(Given information)

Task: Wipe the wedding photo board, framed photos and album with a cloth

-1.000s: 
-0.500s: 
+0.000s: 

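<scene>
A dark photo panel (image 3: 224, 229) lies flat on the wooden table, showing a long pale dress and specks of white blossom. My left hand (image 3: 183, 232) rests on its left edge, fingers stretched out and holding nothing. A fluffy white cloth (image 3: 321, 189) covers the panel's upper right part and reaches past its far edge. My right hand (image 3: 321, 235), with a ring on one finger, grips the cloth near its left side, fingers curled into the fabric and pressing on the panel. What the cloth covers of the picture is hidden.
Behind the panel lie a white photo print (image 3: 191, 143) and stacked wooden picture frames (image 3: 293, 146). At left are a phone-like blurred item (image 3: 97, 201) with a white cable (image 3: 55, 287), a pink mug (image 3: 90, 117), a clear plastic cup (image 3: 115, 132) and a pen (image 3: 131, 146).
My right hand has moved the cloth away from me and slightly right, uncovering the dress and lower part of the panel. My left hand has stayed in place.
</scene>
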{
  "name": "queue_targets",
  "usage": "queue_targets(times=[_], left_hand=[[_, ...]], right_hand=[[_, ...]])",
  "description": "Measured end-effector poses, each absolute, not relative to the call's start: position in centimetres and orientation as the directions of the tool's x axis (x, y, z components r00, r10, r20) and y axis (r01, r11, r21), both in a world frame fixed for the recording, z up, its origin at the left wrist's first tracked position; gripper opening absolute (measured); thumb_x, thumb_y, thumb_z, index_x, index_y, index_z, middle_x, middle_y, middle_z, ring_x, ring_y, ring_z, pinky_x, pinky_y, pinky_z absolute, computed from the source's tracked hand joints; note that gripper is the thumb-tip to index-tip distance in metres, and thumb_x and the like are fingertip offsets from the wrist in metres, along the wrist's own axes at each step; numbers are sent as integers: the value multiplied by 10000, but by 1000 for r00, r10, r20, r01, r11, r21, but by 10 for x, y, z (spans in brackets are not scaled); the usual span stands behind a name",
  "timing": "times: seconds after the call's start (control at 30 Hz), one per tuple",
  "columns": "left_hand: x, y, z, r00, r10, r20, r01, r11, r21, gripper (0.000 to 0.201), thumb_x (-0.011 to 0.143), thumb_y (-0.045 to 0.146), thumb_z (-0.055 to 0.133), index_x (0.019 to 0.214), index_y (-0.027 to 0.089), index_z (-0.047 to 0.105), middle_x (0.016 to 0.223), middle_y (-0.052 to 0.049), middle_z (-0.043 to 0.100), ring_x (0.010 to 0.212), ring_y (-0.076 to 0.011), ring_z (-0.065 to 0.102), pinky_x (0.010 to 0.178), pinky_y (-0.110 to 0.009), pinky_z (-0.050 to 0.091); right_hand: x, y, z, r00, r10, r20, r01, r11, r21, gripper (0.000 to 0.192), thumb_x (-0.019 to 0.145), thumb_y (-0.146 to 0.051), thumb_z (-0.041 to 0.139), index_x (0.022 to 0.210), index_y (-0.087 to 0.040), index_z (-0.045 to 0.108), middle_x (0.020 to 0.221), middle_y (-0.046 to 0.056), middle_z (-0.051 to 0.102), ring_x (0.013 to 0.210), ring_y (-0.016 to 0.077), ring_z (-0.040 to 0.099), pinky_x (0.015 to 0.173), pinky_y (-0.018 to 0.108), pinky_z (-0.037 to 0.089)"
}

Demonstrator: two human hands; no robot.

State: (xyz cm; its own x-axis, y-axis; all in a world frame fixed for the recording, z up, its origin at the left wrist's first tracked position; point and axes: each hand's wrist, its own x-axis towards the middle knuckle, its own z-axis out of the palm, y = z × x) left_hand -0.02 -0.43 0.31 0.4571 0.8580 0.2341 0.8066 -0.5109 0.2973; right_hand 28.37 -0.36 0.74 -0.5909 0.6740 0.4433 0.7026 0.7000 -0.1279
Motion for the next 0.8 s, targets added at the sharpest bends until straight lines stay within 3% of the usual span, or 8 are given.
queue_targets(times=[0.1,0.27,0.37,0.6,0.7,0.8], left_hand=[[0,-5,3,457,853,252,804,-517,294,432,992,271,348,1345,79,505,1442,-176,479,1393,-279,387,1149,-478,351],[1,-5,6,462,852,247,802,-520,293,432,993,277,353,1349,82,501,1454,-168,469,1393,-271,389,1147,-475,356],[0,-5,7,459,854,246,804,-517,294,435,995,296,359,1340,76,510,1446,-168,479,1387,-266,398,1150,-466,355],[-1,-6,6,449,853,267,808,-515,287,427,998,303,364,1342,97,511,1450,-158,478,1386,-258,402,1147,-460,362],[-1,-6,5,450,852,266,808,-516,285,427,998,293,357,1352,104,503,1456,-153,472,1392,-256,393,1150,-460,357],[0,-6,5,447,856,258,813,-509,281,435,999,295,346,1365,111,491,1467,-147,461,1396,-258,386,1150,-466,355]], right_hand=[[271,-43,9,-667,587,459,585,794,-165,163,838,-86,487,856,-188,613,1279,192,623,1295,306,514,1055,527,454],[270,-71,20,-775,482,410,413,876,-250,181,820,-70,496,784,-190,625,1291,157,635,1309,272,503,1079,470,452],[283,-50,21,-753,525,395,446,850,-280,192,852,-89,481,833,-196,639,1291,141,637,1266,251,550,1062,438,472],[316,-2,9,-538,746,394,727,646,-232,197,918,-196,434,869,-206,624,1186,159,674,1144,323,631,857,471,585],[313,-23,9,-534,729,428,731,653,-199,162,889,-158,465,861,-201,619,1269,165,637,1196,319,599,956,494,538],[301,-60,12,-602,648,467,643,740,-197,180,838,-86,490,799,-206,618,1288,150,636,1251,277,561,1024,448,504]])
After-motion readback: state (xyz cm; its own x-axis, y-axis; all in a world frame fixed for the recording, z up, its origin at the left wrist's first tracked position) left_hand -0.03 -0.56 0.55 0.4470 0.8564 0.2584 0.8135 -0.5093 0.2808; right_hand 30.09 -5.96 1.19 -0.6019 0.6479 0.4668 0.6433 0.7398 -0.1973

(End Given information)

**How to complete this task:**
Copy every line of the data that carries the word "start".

**Reply to the task:**
  "description": "Measured end-effector poses, each absolute, not relative to the call's start: position in centimetres and orientation as the directions of the tool's x axis (x, y, z components r00, r10, r20) and y axis (r01, r11, r21), both in a world frame fixed for the recording, z up, its origin at the left wrist's first tracked position; gripper opening absolute (measured); thumb_x, thumb_y, thumb_z, index_x, index_y, index_z, middle_x, middle_y, middle_z, ring_x, ring_y, ring_z, pinky_x, pinky_y, pinky_z absolute, computed from the source's tracked hand joints; note that gripper is the thumb-tip to index-tip distance in metres, and thumb_x and the like are fingertip offsets from the wrist in metres, along the wrist's own axes at each step; numbers are sent as integers: the value multiplied by 10000, but by 1000 for r00, r10, r20, r01, r11, r21, but by 10 for x, y, z (spans in brackets are not scaled); the usual span stands behind a name",
  "timing": "times: seconds after the call's start (control at 30 Hz), one per tuple",

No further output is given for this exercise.